I'm stuck in my last few months in school. The one person I know who truly cares about me is over 800 miles away. I have friends, but I know I dont make them smile when they see me. I know they don't miss me when I don't see them for weeks. Most don't make any effort to make any contact with me apart from my best friend.
She wasn't in school today and I genuinely felt rather disliked. I felt like I was just intruding on other people's space and inconveniencing them. Forced laughs and smiles ensued. Details of social gatherings came out. I smiled, nodded, asked questions.
But in my head, I asked,
Why was I never invited?
Yes, my friends know I struggle with anxiety and being social, but that doesn't mean I don't want to go out. It doesn't mean I don't want to talk to people, to see friends, to feel part of something.
How will I ever cope with social events if I'm never given the chance?
I don't know what I do wrong. What about me is so unlikable? I try my best, and I'm always kind to people. Perhaps my anxiety and awkwardness just makes people feel the same way. Perhaps I was just destined not to have many friends.
Not that I want thirty eight thousand friends. I want real friends, genuine friends who care about me. I just don't understand that people I care about, who call themselves my friends, don't really care about me.
What makes me such a third wheel in life? How come I either connect completely with people, or make them feel so uncomfortable they avoid me?
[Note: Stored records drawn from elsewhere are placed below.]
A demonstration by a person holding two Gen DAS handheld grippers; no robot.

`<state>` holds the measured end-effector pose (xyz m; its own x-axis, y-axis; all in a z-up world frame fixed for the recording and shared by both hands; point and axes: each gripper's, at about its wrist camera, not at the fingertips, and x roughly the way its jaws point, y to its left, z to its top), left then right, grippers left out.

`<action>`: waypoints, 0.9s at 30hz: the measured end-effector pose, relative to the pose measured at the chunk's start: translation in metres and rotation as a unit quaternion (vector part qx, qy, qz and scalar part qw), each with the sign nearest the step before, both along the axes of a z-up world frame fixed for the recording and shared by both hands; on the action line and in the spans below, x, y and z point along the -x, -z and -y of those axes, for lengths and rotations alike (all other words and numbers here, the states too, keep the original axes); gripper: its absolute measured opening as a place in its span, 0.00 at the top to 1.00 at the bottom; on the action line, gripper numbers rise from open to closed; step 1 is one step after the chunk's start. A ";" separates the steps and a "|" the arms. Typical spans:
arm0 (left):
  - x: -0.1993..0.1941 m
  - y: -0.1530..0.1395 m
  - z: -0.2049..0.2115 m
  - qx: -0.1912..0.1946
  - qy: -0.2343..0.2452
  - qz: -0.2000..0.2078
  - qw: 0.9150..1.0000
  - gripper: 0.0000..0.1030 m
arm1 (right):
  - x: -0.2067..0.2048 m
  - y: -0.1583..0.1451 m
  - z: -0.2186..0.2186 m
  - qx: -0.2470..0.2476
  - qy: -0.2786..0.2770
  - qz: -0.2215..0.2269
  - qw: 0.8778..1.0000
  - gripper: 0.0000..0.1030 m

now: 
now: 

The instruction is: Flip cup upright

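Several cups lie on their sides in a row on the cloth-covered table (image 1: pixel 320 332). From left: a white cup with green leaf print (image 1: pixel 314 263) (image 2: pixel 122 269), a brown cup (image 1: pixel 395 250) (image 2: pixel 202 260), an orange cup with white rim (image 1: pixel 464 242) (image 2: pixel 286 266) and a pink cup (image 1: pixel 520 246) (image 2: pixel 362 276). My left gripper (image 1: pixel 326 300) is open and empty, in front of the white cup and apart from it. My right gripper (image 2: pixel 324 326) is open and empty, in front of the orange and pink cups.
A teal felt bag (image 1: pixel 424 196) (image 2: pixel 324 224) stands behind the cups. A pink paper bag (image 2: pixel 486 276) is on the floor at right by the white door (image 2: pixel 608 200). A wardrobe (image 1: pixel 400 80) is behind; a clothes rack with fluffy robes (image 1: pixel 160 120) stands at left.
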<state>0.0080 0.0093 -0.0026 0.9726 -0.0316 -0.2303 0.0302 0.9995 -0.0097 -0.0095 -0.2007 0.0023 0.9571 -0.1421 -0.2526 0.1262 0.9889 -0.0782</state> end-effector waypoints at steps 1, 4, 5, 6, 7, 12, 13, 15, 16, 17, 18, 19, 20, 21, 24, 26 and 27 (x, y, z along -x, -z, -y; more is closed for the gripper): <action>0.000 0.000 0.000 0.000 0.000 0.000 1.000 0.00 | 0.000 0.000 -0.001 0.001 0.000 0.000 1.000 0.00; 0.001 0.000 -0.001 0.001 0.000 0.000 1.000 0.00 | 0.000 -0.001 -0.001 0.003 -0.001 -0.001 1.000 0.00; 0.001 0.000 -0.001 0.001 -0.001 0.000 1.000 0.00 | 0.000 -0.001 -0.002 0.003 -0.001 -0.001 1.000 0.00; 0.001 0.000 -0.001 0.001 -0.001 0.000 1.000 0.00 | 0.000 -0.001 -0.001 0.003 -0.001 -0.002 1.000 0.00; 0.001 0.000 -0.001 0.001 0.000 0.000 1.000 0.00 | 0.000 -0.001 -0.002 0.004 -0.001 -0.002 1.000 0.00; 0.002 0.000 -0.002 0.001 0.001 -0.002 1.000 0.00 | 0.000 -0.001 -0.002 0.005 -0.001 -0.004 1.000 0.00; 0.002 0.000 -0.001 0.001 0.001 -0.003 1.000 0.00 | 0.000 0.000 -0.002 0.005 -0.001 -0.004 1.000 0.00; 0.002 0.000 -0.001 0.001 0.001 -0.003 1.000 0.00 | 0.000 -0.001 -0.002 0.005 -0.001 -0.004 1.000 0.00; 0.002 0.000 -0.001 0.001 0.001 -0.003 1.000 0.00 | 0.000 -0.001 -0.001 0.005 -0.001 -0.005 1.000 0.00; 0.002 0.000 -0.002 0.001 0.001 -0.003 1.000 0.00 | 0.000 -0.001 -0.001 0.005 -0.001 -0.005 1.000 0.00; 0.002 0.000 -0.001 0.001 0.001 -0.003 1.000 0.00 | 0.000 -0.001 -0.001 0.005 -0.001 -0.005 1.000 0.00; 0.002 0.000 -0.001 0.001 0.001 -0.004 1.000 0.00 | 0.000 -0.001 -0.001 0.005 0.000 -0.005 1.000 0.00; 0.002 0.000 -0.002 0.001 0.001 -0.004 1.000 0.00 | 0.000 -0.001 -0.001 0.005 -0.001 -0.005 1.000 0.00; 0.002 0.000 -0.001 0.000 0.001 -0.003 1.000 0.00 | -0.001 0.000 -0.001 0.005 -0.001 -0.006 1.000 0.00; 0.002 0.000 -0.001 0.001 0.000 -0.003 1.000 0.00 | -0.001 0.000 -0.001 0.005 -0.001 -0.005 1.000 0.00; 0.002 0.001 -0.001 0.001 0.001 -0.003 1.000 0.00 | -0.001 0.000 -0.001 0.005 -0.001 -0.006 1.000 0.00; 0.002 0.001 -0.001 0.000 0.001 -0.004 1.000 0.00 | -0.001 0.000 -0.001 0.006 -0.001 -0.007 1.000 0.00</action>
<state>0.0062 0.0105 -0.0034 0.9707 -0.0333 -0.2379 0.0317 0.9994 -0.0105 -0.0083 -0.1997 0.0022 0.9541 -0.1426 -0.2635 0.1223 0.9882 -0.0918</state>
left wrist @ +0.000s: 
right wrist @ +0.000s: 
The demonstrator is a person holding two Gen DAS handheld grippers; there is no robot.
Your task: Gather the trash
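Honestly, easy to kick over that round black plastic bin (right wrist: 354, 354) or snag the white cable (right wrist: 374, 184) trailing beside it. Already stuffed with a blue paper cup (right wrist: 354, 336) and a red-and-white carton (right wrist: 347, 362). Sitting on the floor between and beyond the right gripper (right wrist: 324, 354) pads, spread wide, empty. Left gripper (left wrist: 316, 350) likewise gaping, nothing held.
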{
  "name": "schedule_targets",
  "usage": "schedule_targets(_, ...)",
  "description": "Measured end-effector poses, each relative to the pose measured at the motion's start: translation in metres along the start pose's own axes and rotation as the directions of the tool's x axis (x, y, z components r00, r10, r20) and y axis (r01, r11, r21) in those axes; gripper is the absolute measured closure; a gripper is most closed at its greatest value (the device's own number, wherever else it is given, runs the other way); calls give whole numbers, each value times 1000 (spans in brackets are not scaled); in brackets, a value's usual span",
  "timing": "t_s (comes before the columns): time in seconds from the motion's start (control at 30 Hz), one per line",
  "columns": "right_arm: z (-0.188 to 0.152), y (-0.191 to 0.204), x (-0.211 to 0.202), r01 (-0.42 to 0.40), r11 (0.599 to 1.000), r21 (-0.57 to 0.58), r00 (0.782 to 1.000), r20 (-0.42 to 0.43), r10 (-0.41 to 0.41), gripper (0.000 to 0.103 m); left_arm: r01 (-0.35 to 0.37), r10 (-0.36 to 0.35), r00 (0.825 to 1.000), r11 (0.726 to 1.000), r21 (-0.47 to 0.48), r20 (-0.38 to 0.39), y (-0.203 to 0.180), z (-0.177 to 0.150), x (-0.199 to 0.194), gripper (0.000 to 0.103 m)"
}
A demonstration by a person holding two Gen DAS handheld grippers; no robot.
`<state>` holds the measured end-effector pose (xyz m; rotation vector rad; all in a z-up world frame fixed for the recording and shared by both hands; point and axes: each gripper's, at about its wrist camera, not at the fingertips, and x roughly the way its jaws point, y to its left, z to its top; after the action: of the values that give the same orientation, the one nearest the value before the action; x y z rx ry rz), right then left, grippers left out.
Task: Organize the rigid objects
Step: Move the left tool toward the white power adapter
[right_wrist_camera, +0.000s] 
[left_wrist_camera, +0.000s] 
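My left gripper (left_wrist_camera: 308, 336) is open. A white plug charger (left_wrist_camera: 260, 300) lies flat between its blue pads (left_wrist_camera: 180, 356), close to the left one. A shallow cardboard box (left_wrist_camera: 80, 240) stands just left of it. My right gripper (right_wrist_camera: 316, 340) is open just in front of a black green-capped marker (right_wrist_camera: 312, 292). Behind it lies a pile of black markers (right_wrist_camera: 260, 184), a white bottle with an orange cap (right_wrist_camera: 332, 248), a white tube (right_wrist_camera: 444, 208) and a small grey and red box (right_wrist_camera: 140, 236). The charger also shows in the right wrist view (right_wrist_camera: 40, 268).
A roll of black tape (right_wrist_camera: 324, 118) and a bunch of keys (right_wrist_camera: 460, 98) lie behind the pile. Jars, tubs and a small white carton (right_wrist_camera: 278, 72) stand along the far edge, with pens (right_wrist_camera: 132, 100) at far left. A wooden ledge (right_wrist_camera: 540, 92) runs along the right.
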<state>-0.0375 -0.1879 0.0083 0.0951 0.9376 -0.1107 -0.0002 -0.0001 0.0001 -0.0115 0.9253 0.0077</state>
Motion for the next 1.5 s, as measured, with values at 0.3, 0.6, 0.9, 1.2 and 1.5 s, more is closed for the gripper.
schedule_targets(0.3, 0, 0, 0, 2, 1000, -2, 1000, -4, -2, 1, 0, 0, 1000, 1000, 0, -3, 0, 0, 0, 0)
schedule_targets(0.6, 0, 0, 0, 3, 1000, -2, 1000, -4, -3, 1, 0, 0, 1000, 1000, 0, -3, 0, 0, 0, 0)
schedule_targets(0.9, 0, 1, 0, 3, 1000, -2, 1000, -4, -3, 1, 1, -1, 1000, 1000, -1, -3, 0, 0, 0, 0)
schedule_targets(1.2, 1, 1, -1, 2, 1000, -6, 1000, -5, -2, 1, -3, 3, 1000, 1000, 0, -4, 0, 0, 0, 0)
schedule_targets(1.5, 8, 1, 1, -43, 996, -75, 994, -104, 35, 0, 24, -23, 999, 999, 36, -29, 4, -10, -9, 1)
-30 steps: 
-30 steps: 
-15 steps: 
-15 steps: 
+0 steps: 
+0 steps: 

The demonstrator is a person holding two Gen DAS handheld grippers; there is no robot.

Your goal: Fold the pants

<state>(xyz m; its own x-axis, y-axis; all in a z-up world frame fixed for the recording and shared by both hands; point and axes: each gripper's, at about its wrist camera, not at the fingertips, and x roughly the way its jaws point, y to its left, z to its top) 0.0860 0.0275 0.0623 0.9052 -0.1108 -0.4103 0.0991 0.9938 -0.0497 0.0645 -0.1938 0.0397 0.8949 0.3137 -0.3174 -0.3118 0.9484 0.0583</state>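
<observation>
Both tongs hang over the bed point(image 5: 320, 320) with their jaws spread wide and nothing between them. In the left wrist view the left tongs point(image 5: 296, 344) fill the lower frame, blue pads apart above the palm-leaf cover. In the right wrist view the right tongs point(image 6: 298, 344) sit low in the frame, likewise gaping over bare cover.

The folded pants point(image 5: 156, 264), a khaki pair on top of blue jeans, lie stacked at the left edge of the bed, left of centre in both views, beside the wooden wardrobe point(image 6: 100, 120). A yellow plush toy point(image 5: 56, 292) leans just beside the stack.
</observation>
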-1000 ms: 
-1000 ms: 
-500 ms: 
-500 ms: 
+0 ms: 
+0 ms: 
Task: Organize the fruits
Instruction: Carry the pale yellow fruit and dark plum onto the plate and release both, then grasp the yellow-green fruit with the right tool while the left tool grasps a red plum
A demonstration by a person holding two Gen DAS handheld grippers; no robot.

Dear Becky; A new series I intend to continue. Becky is a big part of my life. Becky is my anxiety. If you have read my previous blog posts, you will know that naming my anxiety has given me great control and power, but Becky is still alive and can be strong. I find great comfort in writing things down. It helps me to think rationally, something Becky fights hard to prevent. Dear Becky will be my writing to Becky, to counteract the anxiety that she's called me. I will write to see what is real and what is Becky fuelled. Will you find it interesting? Maybe not. Unless you're interested in a mind corrupted with anxiety. I know my mental health is the most important thing, and if it helps me cope with life, then that's amazing. If someone reads this, and learns how to deal with their own mental illness or learns how to understand someone in their life with a mental illness, then even better. Dear Becky, You were strong today. I don't know why. But I didn't let ...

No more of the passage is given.